Author Topic: replacement for java-class.trid.xml, exe-ub.trid.xml; CAFEBABE magic  (Read 1835 times)

jenderek

  • Sr. Member
  • ****
  • Posts: 375
Hello trid users,

some days ago i run TrID on dozens of Mac OS X Mach-O universal Dynamically
linked shared Library (*.dylib), Mach-O bundles (*.bundle), Mach-O
executables without filename extension and thousands Java byte-codes
(*.class).

All inspected samples are described by exe-ub.trid.xml as "Mac OS X
Universal Binary executable". So all Java byte-codes are misidentified with
40% possibility as such executables. And the other way an executable like
file is misidentified with 60% rate as Java byte-code (See appended
output/trid-v-old.txt).

The file command {See https://en.wikipedia.org/wiki/File_(command)} has also
some difficulties to distinguish, but it identifies file example correctly
as "Mach-O universal binary" (See appended output/file-k-5.39.txt), because
the file command use another method to detect such binaries.

TrID identifies all such examples by 4-byte magic string at the beginning.
This is identical for Java bytes code and Mach-O universal binary. So in both
definitions files this is expressed in pattern section by XML construct like:
   <Bytes>CAFEBABE</Bytes>
   <Pos>0</Pos>

The difference between two definition files is that java-class.trid.xml
contains global string section an additional line like:
   <String>JAVA</String>
So every Mach-O universal binary which contains the string Java will be
misidentified as Java class file.

So i look how file command does distinguish and then try to adopt this
method for trid in replacement java-class-new.trid.xml.

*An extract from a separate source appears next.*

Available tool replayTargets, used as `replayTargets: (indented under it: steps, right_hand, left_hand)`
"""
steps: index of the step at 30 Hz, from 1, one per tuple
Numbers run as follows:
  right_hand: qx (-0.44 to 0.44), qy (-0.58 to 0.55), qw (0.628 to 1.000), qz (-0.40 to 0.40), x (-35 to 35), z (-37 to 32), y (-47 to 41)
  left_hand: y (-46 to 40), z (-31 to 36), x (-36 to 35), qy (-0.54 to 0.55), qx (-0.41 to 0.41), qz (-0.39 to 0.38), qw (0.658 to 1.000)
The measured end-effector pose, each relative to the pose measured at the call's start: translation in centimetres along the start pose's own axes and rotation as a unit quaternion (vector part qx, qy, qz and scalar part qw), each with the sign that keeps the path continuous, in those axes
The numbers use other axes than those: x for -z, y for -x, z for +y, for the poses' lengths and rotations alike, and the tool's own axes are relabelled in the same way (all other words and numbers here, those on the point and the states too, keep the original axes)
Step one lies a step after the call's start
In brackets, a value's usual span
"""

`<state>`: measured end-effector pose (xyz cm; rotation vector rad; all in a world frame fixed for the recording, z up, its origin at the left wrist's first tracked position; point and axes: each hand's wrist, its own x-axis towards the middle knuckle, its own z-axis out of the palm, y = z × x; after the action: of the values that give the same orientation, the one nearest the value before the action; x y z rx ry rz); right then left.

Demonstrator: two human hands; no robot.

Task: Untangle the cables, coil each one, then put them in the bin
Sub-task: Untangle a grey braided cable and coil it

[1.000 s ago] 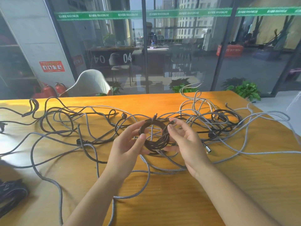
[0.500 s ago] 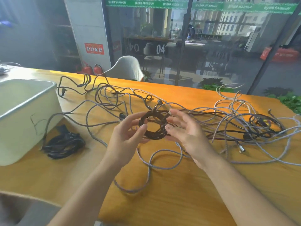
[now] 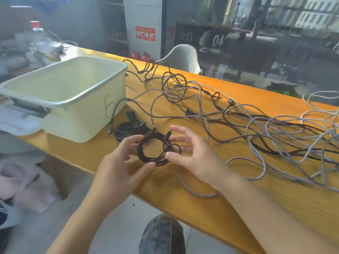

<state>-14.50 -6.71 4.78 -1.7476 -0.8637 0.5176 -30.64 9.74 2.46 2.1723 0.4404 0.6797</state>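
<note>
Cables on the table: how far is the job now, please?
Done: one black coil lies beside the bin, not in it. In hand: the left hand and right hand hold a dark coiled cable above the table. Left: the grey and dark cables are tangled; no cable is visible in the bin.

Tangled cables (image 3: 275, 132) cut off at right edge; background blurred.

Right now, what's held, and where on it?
The coil: left hand pinches its lower-left rim, right hand its right side.
</note>
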Motion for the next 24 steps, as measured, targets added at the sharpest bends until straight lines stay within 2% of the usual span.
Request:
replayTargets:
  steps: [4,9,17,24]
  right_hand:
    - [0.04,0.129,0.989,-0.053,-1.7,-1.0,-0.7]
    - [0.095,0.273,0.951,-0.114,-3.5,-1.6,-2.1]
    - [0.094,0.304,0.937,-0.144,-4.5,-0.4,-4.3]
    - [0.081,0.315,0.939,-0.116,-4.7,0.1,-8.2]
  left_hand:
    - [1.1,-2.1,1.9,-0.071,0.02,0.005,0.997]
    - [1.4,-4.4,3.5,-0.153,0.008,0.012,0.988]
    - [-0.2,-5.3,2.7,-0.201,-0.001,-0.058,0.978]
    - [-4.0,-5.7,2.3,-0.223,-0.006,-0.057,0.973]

According to Java class file page on Wikipedia at offset 6 the major version
is stored as 2 byte value in big-endian order. That is in range from 45
(=0x2d for JDK 1.1) to 58 (=0x3A for Java SE 14) in year 2020. The file
command take values above 30 as characteristic for java class files.
Unfortunately Trid has no construct for testing above value, but the upper
byte of majors version is always null assuming that Java never reaches a
major version number of 256 or higher. I assume that is very unlikely. So
major version part is expressed by additional XML construct like:
   <Bytes>00</Bytes>
   <Pos>6</Pos>

At offset 4 the minor version is stored as 2 byte value in big-endian
order. Theoretically a minor version of 65535 can exist. But after testing
some thousand Java class files i only found low values like 0 or 3. So it it
very unlikely that minor version number of 256 or higher exist. So upper
byte of minor version is than also null. That is expressed together with
magic string by XML construct like:
   <Bytes>CAFEBABE00</Bytes>
   <Pos>0</Pos>

Unfortunately this was not sufficient to distinguish Mach-O from Java class
files. At offset 8 the constant pool count is stored, which is apparently
always non zero. That can be verified by output of a patched file command
(See appended output/file.txt). Furthermore i mention this now in remark
line instead instead old comment.

In current java-class.trid.xml the mime type application/java-byte-code was
used. But when looking at IANA site such mime type is not officially
registered. So i replace it with a used defined one (Starting with x- ) that
is shown by file command (See appended output/file-ik-5.39.txt) and by
http://extension.nirsoft.net/class. That is now expressed by line like:
   <Mime>application/x-java-applet</Mime>

In exe-ub.trid.xml is no reference URL. So i add in replacement definition
Wikipedia page about Mach-O file format. That is now expressed by line like:
   <RefURL>https://en.wikipedia.org/wiki/Mach-O</RefURL>

According to documentation is becomes visible that not only Mac OS X
Universal Binary executables like sgdisk and file without file name extension
are described, but also dynamically linked shared libraries ( file name
extension dylib) and Universal Binary bundles ( with file name
extension bundle). So i removed phrase "executable" and replace it by phrase
"(generic)" in replacement definition. So i also changed  TrID definition name to
ub-gen.trid.xml instead exe-ub.trid.xml. The possible different file name
extensions are now shown by line like:
   <Ext>DYLIB/BUNDLE/O</Ext>

Instead generic mime type application/octet-stream now i use the user defined
one that is shown by file command (See appended output/file-ik-5.39.txt).
That is now expressed by line like:
   <Mime>application/x-mach-binary</Mime>

According to file command at offset 4 the number of architectures is stored
as 4 byte value in big-endian order. Typical values are 2 for Mac OS X
Universal Binaries for i386 and x86_64 architectures. Often i also find
examples with value 1 for one of this x86 architectures. I also found a few
samples with value 3 and 1 example with value 4 like
libclang_rt.asan_watchos_dynamic.dylib (See appended output/file.txt).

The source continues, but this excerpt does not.